Before we examine how this could be achieved, let’s look at the opposition: ramped garages.
Ramped parking was, and presently is, much faster than automated parking. It is restricted to five or six levels, so automated parking will always have the advantage of more cars on
less land.
Ramped parking’s present disadvantages of noxious gases, and the potential for theft and violence will probably be eliminated by self-guided and -driven automobiles within 5 to 10 years – but only for the very rich. Self-driven cars also will waste fuel, which would be saved by automated parking.

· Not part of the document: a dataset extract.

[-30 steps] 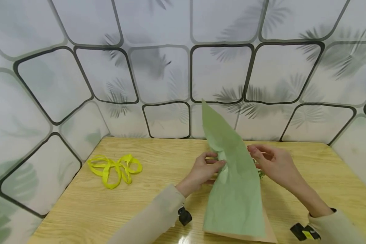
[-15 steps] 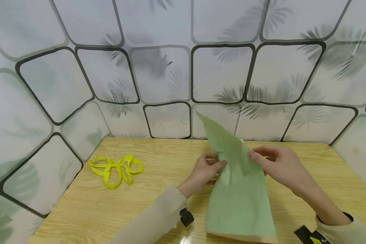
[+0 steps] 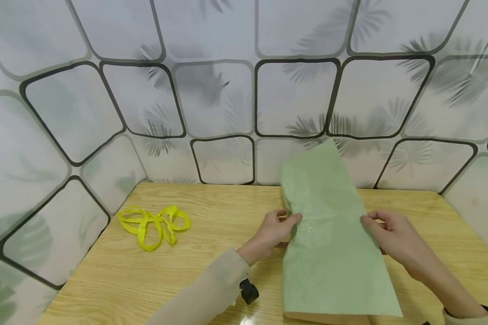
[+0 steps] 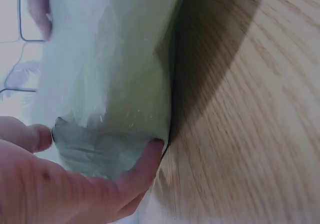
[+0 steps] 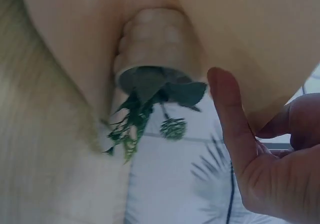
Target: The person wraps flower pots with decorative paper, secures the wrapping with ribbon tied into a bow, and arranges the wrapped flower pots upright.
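Observation:
A sheet of wrapping paper (image 3: 333, 253), green outside and tan inside, stands folded over on the table in the head view. My left hand (image 3: 273, 232) grips its left side, where the left wrist view shows the paper bunched between thumb and fingers (image 4: 142, 166). At the opposite edge, my right hand (image 3: 398, 237) pinches the paper between thumb and fingers. Within the fold, the right wrist view shows a beige bumpy pot (image 5: 157, 41) lying tipped, with green leafy sprigs (image 5: 142, 108) coming out of its mouth. The paper hides this potted plant from the head view.
A loosely looped yellow ribbon (image 3: 146, 228) lies on the left of the wooden table (image 3: 211, 203). Behind the table hangs a patterned backdrop (image 3: 223, 104) with leaf prints. A small black device (image 3: 249, 291) sits at the left wrist.
My right hand has taken hold of the paper's right edge and drawn it rightward. The paper's pointed top has swung right and the sheet spreads wider. My left hand keeps its grip.

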A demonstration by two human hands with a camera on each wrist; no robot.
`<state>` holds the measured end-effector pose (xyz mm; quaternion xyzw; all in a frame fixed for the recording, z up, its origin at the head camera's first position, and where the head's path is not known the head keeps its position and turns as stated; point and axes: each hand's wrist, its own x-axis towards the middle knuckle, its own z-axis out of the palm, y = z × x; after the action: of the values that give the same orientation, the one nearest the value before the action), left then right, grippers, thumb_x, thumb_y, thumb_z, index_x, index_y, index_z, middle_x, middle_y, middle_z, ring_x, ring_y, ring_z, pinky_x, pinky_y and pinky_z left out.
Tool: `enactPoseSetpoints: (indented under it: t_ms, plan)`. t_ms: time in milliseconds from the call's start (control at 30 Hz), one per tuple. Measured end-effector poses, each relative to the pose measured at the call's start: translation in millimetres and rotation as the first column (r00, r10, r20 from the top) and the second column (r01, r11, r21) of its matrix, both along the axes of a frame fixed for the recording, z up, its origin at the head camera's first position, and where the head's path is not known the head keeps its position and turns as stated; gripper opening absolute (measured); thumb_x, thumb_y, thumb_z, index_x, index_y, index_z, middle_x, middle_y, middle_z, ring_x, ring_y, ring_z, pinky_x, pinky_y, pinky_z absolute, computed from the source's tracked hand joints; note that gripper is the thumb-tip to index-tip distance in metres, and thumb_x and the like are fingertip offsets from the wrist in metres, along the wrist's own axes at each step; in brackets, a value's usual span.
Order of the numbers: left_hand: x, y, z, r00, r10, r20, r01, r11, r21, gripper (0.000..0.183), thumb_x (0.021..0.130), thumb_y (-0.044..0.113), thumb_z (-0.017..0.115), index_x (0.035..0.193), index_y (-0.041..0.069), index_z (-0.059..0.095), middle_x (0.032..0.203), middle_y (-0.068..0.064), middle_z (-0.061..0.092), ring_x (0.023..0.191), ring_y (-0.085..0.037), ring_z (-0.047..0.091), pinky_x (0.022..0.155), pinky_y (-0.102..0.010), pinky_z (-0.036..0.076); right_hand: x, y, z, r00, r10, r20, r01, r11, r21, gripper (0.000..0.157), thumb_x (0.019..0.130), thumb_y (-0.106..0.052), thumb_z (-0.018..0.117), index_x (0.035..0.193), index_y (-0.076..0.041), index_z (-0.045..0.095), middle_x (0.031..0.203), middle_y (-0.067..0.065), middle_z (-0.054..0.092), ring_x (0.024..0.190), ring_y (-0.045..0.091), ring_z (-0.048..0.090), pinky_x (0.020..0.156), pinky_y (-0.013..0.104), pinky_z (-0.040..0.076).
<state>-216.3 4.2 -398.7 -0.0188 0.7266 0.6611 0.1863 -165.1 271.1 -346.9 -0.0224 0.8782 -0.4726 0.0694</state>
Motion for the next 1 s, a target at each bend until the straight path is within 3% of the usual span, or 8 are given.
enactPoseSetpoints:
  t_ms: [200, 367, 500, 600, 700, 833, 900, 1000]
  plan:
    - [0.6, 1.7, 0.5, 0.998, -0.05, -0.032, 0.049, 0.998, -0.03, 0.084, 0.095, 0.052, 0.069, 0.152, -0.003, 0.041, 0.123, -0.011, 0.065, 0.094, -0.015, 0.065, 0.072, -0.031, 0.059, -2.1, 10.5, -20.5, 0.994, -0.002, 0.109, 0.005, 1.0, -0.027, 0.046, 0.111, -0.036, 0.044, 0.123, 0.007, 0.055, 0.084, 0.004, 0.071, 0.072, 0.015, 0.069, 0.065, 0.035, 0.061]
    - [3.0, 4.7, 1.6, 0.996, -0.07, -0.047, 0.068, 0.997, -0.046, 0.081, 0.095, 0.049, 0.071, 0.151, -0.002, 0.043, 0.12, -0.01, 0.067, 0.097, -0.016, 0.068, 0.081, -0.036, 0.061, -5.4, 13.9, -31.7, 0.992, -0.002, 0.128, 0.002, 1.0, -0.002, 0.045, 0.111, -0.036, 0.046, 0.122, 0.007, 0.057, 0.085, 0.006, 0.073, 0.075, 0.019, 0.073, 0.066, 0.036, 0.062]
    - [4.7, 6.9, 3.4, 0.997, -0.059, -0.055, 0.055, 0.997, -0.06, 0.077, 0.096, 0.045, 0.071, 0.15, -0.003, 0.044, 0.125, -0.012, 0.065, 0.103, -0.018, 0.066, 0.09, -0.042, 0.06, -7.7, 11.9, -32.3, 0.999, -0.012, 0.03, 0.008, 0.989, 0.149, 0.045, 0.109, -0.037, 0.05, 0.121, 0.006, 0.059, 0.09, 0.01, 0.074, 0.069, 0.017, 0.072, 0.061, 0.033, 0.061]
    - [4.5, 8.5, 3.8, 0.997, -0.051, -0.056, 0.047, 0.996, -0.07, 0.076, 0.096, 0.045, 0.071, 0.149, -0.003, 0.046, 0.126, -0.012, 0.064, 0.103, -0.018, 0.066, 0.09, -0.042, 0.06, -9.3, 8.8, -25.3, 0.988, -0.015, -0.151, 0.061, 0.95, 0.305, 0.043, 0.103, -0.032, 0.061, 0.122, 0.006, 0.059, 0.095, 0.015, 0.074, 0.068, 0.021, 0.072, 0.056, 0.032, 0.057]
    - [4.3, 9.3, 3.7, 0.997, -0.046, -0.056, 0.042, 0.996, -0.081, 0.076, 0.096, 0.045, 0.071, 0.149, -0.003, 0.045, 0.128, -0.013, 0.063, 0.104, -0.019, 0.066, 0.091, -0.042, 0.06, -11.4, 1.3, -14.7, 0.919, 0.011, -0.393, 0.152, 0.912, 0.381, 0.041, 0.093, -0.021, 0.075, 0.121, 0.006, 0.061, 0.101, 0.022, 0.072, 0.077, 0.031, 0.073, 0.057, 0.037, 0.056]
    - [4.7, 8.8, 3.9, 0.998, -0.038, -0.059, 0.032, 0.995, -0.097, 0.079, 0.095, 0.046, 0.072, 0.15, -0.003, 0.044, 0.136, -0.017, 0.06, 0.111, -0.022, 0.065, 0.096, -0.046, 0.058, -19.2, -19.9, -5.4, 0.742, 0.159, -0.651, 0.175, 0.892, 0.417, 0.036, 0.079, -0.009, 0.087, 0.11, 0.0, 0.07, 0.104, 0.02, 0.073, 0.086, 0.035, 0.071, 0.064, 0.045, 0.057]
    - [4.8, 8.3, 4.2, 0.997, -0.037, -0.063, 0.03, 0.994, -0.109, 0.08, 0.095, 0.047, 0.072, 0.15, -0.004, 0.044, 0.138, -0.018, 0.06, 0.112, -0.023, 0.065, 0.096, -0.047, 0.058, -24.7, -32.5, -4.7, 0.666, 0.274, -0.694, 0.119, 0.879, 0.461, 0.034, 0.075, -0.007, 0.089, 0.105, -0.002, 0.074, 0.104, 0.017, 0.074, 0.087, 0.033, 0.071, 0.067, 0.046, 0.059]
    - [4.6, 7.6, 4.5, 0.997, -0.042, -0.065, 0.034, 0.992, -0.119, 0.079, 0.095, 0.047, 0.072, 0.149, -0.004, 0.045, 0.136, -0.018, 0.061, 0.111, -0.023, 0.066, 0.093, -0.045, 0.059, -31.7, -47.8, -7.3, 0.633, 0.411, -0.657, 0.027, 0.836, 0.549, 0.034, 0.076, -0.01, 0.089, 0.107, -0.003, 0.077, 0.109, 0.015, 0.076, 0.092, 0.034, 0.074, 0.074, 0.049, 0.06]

The first standard item that should be eliminated from automated parking is the elevator, patented by Otis in 1857. It may be a godsend in the new and projected sky-high towers, where it can climb or descend at several meters a second, but the speed of an elevator moving from one parking floor to another is limited by the short distances between them.
An elevator with the floor area of a single parking place can comfortably carry 25 passengers, but only one car at a time. During half its travels, moving up or down to pick up waiting cars, an elevator carries nothing.
The throughput of an automated parking system is as fast or as slow as the speed of its vertical conveyance system.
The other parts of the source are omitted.